▸ **Exercise brief**
Copy each line of the following data that contains "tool".

▸ **Data**
● ● ●
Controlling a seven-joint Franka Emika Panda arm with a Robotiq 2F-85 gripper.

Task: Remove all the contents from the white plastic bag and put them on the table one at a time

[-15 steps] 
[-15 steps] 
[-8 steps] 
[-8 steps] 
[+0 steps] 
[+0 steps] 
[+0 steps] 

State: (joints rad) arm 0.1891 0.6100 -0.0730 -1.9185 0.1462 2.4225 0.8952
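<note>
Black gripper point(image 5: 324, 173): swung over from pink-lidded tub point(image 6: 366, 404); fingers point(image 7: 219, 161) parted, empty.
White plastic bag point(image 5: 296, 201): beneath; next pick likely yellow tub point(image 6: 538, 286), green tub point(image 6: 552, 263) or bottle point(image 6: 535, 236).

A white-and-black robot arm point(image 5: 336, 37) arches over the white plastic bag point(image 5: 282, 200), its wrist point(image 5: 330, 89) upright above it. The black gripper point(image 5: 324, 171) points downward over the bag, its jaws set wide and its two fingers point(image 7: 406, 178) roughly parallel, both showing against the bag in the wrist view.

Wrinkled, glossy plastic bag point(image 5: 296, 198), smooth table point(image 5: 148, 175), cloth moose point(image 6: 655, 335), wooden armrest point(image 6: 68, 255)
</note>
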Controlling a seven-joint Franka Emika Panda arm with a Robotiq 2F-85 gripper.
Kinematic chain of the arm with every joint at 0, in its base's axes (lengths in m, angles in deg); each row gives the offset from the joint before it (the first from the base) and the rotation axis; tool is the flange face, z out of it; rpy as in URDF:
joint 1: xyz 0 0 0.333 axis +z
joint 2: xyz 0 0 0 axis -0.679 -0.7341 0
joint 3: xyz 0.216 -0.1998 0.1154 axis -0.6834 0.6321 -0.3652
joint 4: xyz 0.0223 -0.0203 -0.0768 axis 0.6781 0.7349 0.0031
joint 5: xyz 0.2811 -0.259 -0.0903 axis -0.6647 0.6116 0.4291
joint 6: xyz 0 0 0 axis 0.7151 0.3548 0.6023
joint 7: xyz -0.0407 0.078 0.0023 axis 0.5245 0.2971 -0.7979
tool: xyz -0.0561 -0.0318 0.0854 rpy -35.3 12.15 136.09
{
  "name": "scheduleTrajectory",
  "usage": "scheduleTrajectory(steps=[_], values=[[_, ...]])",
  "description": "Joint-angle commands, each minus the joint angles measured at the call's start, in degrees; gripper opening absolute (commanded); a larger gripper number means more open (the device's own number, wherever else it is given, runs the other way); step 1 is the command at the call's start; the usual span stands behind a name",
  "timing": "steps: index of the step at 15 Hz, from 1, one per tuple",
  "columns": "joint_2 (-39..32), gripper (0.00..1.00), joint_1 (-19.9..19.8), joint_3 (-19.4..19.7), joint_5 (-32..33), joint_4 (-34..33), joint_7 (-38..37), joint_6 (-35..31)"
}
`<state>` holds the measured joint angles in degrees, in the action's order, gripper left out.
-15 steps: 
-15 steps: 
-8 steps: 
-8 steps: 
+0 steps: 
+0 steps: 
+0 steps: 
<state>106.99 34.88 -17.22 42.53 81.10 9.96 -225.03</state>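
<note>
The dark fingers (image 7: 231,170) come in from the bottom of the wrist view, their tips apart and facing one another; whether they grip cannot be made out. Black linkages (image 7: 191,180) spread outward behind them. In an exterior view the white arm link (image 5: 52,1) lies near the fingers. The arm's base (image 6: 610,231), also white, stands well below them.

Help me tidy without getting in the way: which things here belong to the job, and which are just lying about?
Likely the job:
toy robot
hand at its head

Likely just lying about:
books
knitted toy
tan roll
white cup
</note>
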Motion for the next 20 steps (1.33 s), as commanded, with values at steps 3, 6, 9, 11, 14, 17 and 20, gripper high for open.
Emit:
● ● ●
▸ **Problem solution**
Kinematic chain of the arm with every joint at 0, in its base's axes (lengths in m, angles in deg); each row gives the offset from the joint before it (the first from the base) and the rotation axis; tool is the flange face, z out of it; rpy as in URDF:
tool: xyz -0.0561 -0.0318 0.0854 rpy -35.3 12.15 136.09

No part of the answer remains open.